**DATASET CONTENT:**
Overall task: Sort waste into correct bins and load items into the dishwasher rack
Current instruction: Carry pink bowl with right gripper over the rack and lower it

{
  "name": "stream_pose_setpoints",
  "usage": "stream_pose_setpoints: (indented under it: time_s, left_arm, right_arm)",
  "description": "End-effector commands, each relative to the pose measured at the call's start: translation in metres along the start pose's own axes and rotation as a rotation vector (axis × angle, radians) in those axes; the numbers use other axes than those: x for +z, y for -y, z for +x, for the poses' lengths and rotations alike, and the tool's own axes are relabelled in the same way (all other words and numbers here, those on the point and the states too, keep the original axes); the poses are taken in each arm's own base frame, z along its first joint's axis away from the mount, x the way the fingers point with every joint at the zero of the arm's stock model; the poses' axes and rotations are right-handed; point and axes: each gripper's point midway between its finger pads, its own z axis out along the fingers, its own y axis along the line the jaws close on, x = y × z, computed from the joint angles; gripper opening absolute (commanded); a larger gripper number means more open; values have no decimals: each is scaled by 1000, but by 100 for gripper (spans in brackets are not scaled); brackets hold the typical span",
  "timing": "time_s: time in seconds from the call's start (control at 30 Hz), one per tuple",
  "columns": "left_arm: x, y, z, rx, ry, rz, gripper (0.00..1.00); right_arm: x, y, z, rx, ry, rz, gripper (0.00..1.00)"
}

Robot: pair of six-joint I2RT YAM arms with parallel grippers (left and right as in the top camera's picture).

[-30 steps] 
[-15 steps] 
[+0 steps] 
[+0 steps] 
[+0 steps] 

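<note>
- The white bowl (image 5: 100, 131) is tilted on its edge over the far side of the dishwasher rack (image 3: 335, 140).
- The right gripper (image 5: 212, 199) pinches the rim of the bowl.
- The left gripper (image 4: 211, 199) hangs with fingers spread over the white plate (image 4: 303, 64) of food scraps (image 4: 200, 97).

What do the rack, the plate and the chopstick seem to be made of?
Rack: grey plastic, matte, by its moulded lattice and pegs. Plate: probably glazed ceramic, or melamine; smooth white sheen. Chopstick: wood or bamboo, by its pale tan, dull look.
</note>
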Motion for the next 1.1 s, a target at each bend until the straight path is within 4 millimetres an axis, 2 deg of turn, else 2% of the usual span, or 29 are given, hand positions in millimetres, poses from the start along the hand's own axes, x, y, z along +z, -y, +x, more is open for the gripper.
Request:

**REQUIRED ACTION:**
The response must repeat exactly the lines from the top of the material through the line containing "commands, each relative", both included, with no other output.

**EXERCISE RESULT:**
Overall task: Sort waste into correct bins and load items into the dishwasher rack
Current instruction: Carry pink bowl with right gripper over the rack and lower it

{
  "name": "stream_pose_setpoints",
  "usage": "stream_pose_setpoints: (indented under it: time_s, left_arm, right_arm)",
  "description": "End-effector commands, each relative to the pose measured at the call's start: translation in metres along the start pose's own axes and rotation as a rotation vector (axis × angle, radians) in those axes; the numbers use other axes than those: x for +z, y for -y, z for +x, for the poses' lengths and rotations alike, and the tool's own axes are relabelled in the same way (all other words and numbers here, those on the point and the states too, keep the original axes); the poses are taken in each arm's own base frame, z along its first joint's axis away from the mount, x the way the fingers point with every joint at the zero of the arm's stock model; the poses' axes and rotations are right-handed; point and axes: each gripper's point midway between its finger pads, its own z axis out along the fingers, its own y axis along the line the jaws close on, x = y × z, computed from the joint angles; gripper opening absolute (commanded); a larger gripper number means more open; values have no decimals: each is scaled by 1000, but by 100 for gripper (spans in brackets are not scaled); brackets hold the typical span",

What appears above is the full answer.